At the point, you’re probably not worrying whether Rockhold has bounced back mentally from the loss to Belfort. He has, and as he approaches this week’s bout with Philippou, he’s not just confident of victory, but you can tell he’s got a bit of an edge to him, which makes the talented AKA team member even more dangerous, even if there’s no animosity between him and his opponent.

“All I need is a guy across the cage trying to take from me what I’ve worked so hard for,” said Rockhold. “Once I realize that, there’s no trash talk, there’s no amp up, I just need the opponent in front of me and the cage door to close. That’s all I need. I’ll throw a couple jabs in and do what I can for the fans; this is a fight sport, and it’s built off trash talk since the beginning of time, so it’s definitely bound to happen under certain circumstances with certain fighters, but he’s a nice guy. I met him, and we were cordial, but I’ve got to fight him. He’s trying to take what’s mine, so he’s going to get his ass kicked for it.”

Going to Brazil for the Belfort fight and leaving with a loss on his record wasn’t the way Rockhold wanted to be introduced to the UFC fan base, saying “The introduction I wanted was to go into Brazil and beat Vitor Belfort’s ass in front of his home country and then enjoy taking his fans and move on and then get a title shot. That’s what I was hoping my coming out party would be.”

But in the fight game, all it takes is one off night or one perfect spinning back kick to destroy anyone’s night, and though Rockhold enters the Philippou fight with an 0-1 UFC slate, you have to assume that fight fans already know of his unbeaten nine-fight resume in Strikeforce, his wins over “Jacare” Souza, Keith Jardine, and Tim Kennedy, and his penchant for finishing fights. In other words, they’re probably not judging him on one result, even if he’s still kicking himself over it, mainly for straying from his game plan on fight night.

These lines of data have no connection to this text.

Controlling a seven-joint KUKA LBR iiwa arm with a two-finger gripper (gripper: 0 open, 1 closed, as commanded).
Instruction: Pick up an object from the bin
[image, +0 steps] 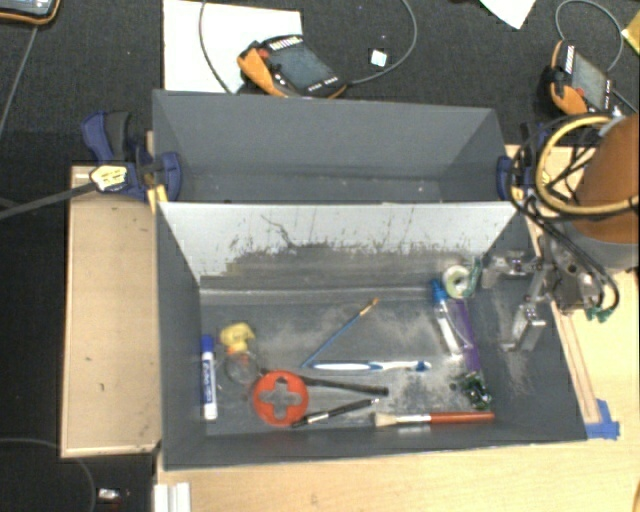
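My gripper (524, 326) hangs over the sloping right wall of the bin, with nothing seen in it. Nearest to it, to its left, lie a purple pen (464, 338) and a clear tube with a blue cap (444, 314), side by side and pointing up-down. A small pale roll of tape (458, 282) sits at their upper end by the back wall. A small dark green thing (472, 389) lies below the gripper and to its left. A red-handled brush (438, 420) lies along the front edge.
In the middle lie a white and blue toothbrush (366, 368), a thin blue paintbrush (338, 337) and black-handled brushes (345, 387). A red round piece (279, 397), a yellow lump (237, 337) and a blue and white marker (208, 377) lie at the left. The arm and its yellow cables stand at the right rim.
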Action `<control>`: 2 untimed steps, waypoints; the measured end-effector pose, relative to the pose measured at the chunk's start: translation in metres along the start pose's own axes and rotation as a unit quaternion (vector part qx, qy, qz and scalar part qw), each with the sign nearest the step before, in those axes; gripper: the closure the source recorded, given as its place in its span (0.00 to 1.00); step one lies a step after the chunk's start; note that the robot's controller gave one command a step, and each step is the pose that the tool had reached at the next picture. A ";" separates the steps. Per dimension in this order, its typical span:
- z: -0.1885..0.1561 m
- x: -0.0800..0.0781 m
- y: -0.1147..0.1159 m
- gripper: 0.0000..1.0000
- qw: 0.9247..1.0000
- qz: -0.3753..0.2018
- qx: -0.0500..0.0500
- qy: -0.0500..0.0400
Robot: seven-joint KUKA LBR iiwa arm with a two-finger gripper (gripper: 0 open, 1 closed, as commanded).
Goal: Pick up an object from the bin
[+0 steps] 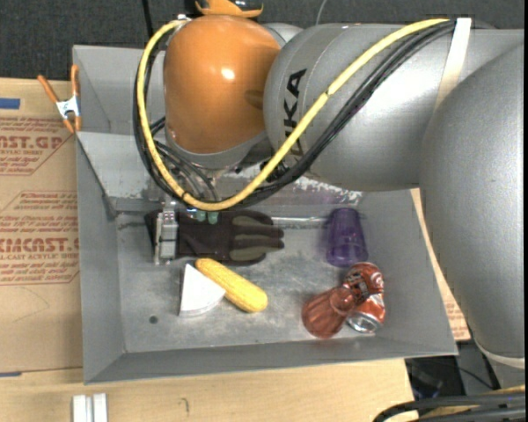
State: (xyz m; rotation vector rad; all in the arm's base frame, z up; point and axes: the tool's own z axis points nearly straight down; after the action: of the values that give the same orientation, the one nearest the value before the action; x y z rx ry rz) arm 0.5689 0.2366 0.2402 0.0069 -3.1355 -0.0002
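Black glove (238, 238): dark fabric, limp and crumpled, lying flat on the floor of the bin (141, 323). One end sits right at the pincer (166, 233), and the splayed end points away from it, toward the arm's side.

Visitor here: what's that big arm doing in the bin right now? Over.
Gripper low at left end of floppy black fabric glove, mid-bin. Hold unconfirmed. Yellow corn-cob-shaped toy and white wedge lie close beside.

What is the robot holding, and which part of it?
That cannot be told. The gripper is low at the left end of the black glove, but a hold isn't visible.
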 end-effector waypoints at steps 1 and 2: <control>-0.005 -0.002 -0.002 0.00 1.000 0.001 -0.001 -0.004; 0.039 -0.011 -0.021 0.00 1.000 -0.025 -0.002 -0.008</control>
State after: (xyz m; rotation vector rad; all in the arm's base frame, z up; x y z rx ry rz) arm 0.5799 0.2154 0.2009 0.0856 -3.1496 -0.0059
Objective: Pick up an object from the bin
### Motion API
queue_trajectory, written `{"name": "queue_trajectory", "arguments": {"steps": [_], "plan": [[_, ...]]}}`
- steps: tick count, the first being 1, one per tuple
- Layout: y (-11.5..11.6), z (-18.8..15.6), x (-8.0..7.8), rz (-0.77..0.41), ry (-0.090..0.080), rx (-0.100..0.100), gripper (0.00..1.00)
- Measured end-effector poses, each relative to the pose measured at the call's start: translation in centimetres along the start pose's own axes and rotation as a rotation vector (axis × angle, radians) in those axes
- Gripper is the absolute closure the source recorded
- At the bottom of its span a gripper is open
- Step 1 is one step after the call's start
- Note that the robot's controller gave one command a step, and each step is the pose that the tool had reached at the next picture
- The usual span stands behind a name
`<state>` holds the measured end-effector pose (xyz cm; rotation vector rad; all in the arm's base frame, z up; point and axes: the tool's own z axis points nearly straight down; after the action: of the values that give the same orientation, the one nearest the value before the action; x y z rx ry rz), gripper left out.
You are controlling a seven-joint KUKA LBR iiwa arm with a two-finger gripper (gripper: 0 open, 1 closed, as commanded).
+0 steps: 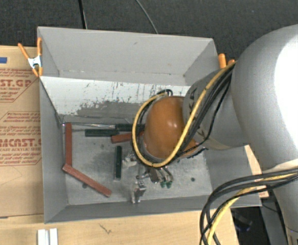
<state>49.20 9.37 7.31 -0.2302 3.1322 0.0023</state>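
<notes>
- The grey metal bin (pixel 51 137) holds six loose things that can be counted, all on the left and middle of its floor
- Three reddish-brown sticks: the long upright one (pixel 68 144) lies along the left wall; the slanted one (pixel 87 180) starts at the first one's lower end and runs toward the front wall; the short one (pixel 121 137) lies nearer the middle
- Two dark green sticks: the flat one (pixel 98 133) lies crosswise near the back, just left of the short reddish-brown one; the lengthwise one (pixel 118 162) lies below that, pointing toward the front wall
- The gripper (pixel 147 182) is low over the bin floor near the front wall, just right of the lengthwise green stick, which is the nearest stick to it; whether its fingers are apart or together cannot be told, and nothing is seen between them
- One small green piece (pixel 165 185) lies just beside the gripper on its right
- The orange cover (pixel 164 126), ringed by yellow and black cables (pixel 136 131), sits above the gripper on the arm (pixel 271 96)
</notes>
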Motion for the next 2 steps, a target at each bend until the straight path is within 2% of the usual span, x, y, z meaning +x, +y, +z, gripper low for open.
{"name": "queue_trajectory", "arguments": {"steps": [1,2], "plan": [[0.0,0.0,0.0,0.0,0.0,0.0,0.0],[1.5,-0.7,-0.8,0.065,0.001,0.001,0.0]]}}
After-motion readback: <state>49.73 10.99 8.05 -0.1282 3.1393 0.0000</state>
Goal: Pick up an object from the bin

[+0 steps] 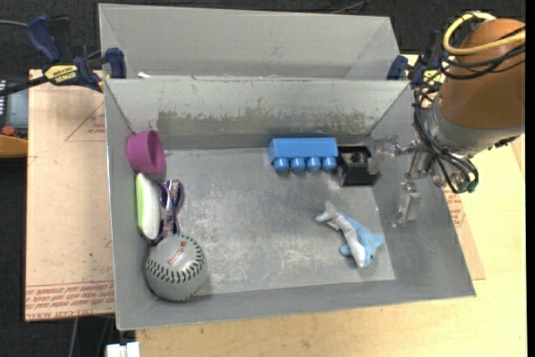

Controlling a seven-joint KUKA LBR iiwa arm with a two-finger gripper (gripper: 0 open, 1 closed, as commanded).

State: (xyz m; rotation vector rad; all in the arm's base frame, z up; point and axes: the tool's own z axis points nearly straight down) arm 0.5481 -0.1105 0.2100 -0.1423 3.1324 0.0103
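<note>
Around the blue four-knobbed block (303, 155), which I take as my mark, lies the grey metal bin (251, 109); the block sits at the foot of the bin's back wall, a little right of the middle. Far to the right of the block, beyond the bin's right rim, my arm comes in under its orange cover (483, 75), looped with cables. From there my gripper (407, 203) hangs down over the bin's sloping right wall, right of the block and somewhat nearer the front; I cannot tell whether it is open or closed. Well to the left of the block and toward the front corner rests a grey baseball (175, 267) with red stitching. Left of the block, along the bin's left wall, a white and green oblong thing (148, 206) lies lengthwise, just behind the ball. In front of the block and to its right lies a blue and white toy dolphin (352, 237), one of the two things nearest my gripper, yet apart from it. Left of the block, by the back-left corner, a pink cup (145, 151) lies on its side, close to the oblong thing's far end. Just beside the block's right end sits a small black piece (356, 166), the other near neighbour of my gripper. Left of the block again, a thin purple and blue thing (172, 205) lies against the oblong thing's right side; I cannot make out what it is.
</note>
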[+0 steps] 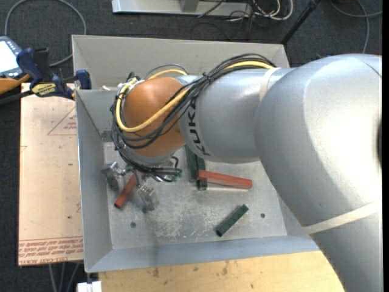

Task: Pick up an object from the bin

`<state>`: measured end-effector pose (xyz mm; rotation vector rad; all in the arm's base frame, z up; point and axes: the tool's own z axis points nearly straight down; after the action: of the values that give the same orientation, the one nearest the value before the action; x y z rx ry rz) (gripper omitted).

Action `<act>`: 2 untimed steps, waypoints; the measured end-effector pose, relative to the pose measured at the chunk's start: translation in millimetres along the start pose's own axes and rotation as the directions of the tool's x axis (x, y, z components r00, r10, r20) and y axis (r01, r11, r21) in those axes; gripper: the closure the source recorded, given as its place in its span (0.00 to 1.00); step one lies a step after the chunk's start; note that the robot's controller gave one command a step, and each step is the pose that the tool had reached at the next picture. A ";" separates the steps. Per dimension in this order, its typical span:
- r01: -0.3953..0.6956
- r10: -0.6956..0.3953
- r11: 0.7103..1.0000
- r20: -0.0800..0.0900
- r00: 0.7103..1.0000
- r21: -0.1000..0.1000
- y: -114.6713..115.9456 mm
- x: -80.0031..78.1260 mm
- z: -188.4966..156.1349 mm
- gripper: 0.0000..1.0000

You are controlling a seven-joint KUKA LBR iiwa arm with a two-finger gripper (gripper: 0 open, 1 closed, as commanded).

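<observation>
My gripper point(129, 187) is low in the left part of the bin, under the arm's orange cover. Its metal fingers point(112, 176) stand open, one on each side of a small red-brown stick point(124, 195) that lies slanted on the bin floor. I cannot tell whether the fingers touch the stick. To the right lies a longer red bar point(225, 180), with a dark green bar point(192, 163) standing beside its left end, partly hidden by the arm.
Another dark green bar point(231, 219) lies alone near the front right of the bin floor. The bin's left wall slopes close to the gripper. The arm covers the back and right of the bin.
</observation>
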<state>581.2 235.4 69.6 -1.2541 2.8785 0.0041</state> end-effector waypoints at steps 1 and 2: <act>0.000 0.000 1.000 0.001 1.000 0.000 -0.3 -0.4 -0.7 1.00; -0.002 0.002 1.000 0.004 1.000 0.003 0.0 -2.3 -37.8 1.00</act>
<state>582.8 236.9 107.3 -1.2492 2.8756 0.0029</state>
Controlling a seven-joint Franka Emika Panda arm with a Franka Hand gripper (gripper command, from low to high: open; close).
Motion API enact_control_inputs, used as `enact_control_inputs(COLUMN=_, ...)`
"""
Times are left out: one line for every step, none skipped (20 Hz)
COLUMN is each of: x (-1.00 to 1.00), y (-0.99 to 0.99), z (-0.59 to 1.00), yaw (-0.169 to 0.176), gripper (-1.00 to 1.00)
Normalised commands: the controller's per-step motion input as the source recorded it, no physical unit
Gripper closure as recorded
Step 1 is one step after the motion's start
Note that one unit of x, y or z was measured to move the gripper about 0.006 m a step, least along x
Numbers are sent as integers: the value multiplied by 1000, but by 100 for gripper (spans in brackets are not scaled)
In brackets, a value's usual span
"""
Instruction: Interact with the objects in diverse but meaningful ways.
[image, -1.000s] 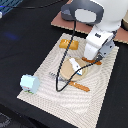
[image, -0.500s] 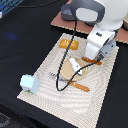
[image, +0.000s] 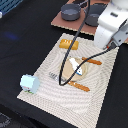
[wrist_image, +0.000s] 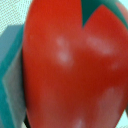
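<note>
A red tomato (wrist_image: 70, 65) with a green top fills the wrist view, pressed close between the jaws. A teal-grey finger (wrist_image: 11, 75) shows at its side. In the exterior view my gripper (image: 115, 44) hangs under the white arm, above the mat's far right edge, and the tomato is hidden there. A golden-yellow bread loaf (image: 69, 44) lies at the mat's far side. A white-and-blue tube-like piece (image: 76, 67) lies on a round wooden plate (image: 86, 70). A small white carton (image: 30, 83) with blue-green print stands at the mat's left corner.
The striped mat (image: 45, 65) lies on a black table. Orange-handled cutlery (image: 93, 62) lies by the plate, with another piece (image: 80, 86) nearer the front and a fork (image: 52, 76). Two grey pots (image: 71, 11) (image: 95, 16) stand on a brown board behind. A black cable (image: 67, 55) loops over the mat.
The arm has moved towards the exterior view's right and a little higher, away from the plate. The things on the mat have not moved.
</note>
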Motion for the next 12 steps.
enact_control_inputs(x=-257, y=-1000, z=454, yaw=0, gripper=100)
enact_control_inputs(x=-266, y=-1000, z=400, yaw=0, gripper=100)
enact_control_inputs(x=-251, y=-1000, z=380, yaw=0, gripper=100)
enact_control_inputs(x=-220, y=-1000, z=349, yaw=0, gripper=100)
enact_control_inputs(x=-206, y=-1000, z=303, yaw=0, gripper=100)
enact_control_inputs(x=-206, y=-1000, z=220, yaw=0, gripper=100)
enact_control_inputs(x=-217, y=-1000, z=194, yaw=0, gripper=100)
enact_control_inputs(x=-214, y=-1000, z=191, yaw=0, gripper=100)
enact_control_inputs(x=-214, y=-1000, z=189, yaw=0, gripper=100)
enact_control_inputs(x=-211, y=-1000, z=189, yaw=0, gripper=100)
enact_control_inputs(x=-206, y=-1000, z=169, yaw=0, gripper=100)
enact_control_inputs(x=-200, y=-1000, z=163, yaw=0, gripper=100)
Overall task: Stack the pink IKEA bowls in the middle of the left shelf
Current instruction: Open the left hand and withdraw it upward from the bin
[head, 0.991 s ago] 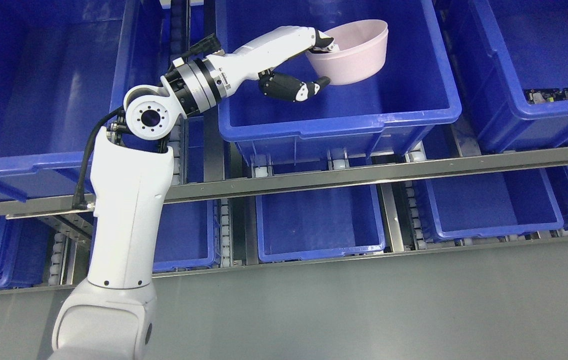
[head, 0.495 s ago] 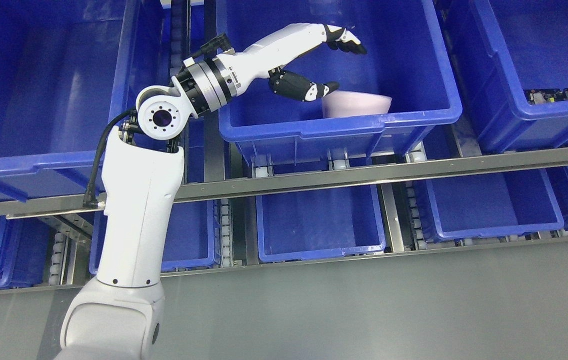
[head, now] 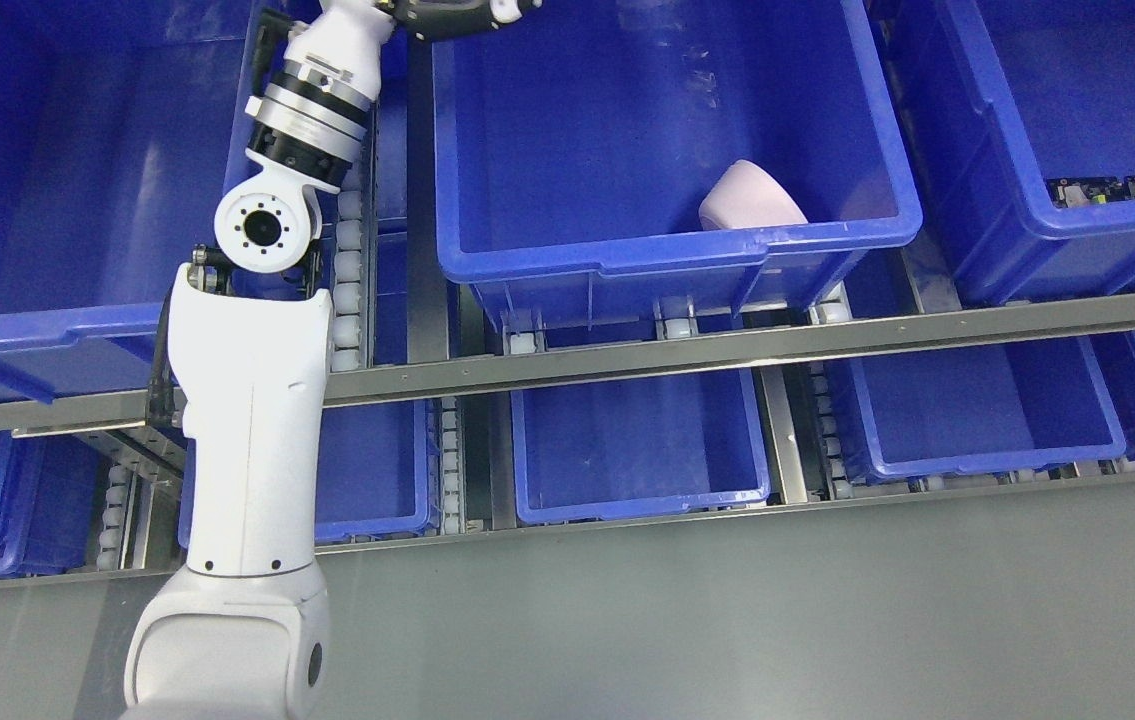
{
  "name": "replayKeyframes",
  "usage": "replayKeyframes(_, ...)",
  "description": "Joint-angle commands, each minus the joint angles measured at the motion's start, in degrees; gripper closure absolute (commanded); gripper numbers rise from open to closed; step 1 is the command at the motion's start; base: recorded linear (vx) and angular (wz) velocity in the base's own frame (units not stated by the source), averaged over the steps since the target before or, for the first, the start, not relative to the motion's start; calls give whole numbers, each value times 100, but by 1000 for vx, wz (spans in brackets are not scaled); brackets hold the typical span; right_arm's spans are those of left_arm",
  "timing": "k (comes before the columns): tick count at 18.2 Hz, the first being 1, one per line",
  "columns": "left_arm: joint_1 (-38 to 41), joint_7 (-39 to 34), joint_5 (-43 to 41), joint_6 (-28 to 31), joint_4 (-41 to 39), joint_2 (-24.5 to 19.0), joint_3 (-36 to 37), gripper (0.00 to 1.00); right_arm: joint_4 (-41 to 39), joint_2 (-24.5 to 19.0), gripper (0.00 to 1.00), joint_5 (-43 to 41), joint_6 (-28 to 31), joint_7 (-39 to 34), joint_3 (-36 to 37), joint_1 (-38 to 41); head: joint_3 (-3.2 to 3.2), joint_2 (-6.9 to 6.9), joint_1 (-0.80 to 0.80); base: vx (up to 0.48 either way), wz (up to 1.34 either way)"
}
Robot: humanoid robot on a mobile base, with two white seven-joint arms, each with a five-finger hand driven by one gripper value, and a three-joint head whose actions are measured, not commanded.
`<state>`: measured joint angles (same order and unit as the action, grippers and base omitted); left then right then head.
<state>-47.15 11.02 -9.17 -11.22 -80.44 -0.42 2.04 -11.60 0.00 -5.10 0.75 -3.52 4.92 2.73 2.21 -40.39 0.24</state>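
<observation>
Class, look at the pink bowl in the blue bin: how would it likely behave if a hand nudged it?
The bowl looks tipped against the bin front wall, so a nudge would probably rock or roll it. Its smooth, rounded side may slip. It seems rigid and light.

The left arm (head: 247, 440) wears smooth glossy white shells, with small dark screw dots near the lower end of the long forearm-like segment. Above that segment sits a round white joint cap (head: 265, 228) ringed with small holes around a dark centre. Above the cap comes a banded wrist collar (head: 307, 108) of silver metal and black rings. A black cable runs down the segment's left side. The left hand (head: 452, 12), cut by the top edge, shows dark casing with white patches.
</observation>
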Motion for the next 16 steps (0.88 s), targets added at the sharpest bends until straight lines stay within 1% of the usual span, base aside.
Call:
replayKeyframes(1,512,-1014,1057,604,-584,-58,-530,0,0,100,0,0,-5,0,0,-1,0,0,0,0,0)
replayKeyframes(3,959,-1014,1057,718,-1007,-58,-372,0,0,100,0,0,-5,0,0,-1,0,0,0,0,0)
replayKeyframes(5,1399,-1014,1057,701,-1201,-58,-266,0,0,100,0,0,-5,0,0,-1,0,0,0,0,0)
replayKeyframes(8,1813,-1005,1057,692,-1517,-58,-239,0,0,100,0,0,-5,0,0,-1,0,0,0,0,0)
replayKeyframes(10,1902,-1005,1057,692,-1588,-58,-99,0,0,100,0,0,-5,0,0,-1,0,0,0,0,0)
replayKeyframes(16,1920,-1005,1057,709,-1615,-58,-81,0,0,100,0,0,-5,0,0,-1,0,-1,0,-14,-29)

“I think emotionally I got invested in that fight and I took a lot with me into the cage and it got the better of me and I started straying from my game plan when I should have just kept pressing forward,” he said. “I’m a little irritated by the whole matter. The last time I did that was Tim Kennedy, and I really didn’t have it until I was in the cage. I started getting pissed off hearing (Kennedy coach) Greg Jackson yelling this and that from the corner, and everything got in my head and I didn’t fight good. I got through that fight, but you can’t do that. You just gotta focus on what your game plan was originally and shake off anything that frustrates you and try to stick to what you’re doing in your fights. Every day in day-to-day training you run into these circumstances with different training partners, and you’ve got to keep shaking it off and keep your focus and keep your game plan. And that’s what I’ve been really focused on.”

Has it been working?

“Every once in a while I think anything can get into anybody’s head,” he admits. “If you’re a true fighter, certain things will piss you off and sometimes you want to get into a mano-a-mano kind of brawl. You load up and just want to take the guy’s head off. It depends on who you’re fighting and how it goes, but it can definitely happen.”

It can, but whether it does this Wednesday or not, there’s no disputing Luke Rockhold’s status as a true fighter. And he’s coming to fight in Georgia.

“I’m pumped for this, I need to perform well, and I need to win,” he said. “I’m not used to losing. I was undefeated in Strikeforce, I was the champion, and I’m not gonna start a losing streak here in the UFC. It’s not gonna happen and I’m gonna prove myself as one of the best guys in the world and move closer to that title shot. I’m not here to play second fiddle to anybody. I want to be the best, and that’s what I’m here for.”